In the end, the coral research provided some of the best data on the effects of the spill on marine life.

“Corals are really good sentinels at sea,” says Dr. Cordes. “This coral is sitting right there, we know the oil is fingerprinted back to Deepwater Horizon. It was some of the most compelling evidence of the entire event.”

Like Dr. Barry, Dr. Cordes emphasizes that our understanding of deep-sea coral, while expanding rapidly, is still very much in a discovery phase. Among other things, he hopes that some of the emerging lessons about the remarkable physiology of deep-sea coral will help with understanding the shallow-water corals, which are seeing increasing impacts from warming and acidification.

“The deep-water corals are remarkable,” says Dr. Cordes. “We’re finding them living under conditions we really didn’t think were possible for corals to grow and form skeletons. ... They’re incredibly resilient, and doing things we’re not sure shallow-water corals can do.” If biologists can understand, at the cellular level, how they survive and thrive, he says, there may be lessons that help us understand what makes some shallow-water corals more resilient than others.

A looming question

Off the coast of California, Dr. Barry is also focused on coral physiology. He’s trying to understand the basic processes that regulate predation, metabolism, and the overall population dynamics of these reefs. And he’s homing in on the threats to deep-water reefs – not just from trawling, which is well understood, but from the changing chemistry in the ocean: falling oxygen levels, rising acidity, warming temperatures.

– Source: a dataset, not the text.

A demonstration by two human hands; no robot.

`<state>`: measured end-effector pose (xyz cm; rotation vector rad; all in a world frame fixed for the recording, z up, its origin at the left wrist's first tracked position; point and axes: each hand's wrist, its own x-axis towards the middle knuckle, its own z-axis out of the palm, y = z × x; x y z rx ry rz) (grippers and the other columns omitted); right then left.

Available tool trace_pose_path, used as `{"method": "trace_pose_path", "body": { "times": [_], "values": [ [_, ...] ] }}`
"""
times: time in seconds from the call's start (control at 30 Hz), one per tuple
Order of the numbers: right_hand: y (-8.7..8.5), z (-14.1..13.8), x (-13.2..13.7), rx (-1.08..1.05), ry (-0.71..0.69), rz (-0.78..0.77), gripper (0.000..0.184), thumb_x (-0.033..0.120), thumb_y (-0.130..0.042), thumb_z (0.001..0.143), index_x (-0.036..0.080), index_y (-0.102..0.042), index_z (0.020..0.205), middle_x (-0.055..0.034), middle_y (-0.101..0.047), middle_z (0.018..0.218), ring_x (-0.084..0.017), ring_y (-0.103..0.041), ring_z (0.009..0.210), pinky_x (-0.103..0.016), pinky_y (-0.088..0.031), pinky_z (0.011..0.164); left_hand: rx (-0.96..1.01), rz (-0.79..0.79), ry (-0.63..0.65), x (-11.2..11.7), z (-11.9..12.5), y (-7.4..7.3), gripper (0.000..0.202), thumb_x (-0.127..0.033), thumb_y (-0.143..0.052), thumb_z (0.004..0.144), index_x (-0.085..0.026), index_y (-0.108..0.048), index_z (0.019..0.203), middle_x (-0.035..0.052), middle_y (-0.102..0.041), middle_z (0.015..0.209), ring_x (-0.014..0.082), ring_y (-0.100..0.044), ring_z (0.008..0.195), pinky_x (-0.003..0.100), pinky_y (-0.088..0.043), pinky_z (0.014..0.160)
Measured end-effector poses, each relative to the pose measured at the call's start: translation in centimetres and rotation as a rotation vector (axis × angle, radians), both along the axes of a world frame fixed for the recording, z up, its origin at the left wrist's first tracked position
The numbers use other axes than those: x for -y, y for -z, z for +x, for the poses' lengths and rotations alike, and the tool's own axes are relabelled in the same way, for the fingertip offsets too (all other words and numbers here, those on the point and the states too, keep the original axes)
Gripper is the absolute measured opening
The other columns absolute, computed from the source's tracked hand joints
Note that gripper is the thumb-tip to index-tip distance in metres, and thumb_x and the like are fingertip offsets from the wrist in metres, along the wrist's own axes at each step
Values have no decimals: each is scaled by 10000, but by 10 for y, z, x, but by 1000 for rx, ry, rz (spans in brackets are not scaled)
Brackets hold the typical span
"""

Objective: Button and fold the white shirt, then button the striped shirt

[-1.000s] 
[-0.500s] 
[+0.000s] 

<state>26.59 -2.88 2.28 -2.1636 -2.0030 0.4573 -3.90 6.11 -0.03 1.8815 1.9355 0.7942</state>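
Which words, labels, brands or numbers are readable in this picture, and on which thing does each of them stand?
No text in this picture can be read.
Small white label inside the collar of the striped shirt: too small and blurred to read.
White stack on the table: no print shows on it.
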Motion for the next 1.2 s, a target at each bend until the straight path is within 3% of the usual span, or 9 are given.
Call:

At this point, it’s still not clear which of those factors will be most important, though there are indicators that they all might pose a threat to some coral species. Dr. Barry suspects that oxygen may be one of the most important. 

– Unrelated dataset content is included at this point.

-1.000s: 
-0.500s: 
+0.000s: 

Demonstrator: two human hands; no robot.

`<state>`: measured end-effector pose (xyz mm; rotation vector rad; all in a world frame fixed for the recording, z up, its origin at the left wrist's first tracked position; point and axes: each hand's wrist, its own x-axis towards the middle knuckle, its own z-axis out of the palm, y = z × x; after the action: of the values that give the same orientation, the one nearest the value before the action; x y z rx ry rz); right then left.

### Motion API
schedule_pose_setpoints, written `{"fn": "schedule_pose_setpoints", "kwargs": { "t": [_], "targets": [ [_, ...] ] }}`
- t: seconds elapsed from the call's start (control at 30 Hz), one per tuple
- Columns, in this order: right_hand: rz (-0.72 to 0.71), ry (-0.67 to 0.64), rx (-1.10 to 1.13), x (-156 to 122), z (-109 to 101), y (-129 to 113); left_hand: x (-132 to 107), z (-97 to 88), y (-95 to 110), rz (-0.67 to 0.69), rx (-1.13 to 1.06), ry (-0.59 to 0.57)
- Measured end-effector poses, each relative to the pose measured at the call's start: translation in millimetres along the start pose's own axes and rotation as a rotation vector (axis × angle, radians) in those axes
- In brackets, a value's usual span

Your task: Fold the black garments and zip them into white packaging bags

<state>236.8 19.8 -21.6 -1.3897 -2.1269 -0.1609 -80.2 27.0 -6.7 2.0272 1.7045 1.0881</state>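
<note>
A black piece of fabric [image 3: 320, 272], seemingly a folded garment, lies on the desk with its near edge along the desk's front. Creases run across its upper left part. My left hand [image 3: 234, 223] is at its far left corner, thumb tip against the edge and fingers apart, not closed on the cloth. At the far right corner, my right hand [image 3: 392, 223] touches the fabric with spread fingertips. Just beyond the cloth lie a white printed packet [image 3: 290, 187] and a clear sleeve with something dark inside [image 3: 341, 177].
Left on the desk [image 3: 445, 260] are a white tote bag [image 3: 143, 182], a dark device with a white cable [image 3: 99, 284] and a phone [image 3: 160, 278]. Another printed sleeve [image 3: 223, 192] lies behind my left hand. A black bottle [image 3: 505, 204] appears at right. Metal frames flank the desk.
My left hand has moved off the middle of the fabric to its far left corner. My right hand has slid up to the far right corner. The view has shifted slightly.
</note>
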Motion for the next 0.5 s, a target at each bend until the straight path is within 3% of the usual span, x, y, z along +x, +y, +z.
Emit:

Many of these corals live in what’s known as the “oxygen minimum zone” – depths of the ocean where oxygen levels are at their lowest. In the waters around Monterey, that’s less than 10% of levels at the surface. Climate change is causing that zone to expand, and it may push some coral past the point where their metabolisms can effectively function.

Dr. Barry is in the process of getting time-lapse cameras placed in their coral observatory so that they can truly watch day-to-day interactions in the way that most ecologists do in terrestrial ecosystems, but that’s rarely possible in the deep sea.

Dr. DeVogelaere, like Dr. Barry, can tick off utilitarian reasons why understanding the threats to these deep-sea organisms matters. But he also stresses a moral obligation to biodiversity. 

“We’re here now. And we’re living with these ancient, beautiful creatures,” Dr. DeVogelaere says. “And it’s our decision, and the rest of the public’s, if we want the next generation to be able to see them.”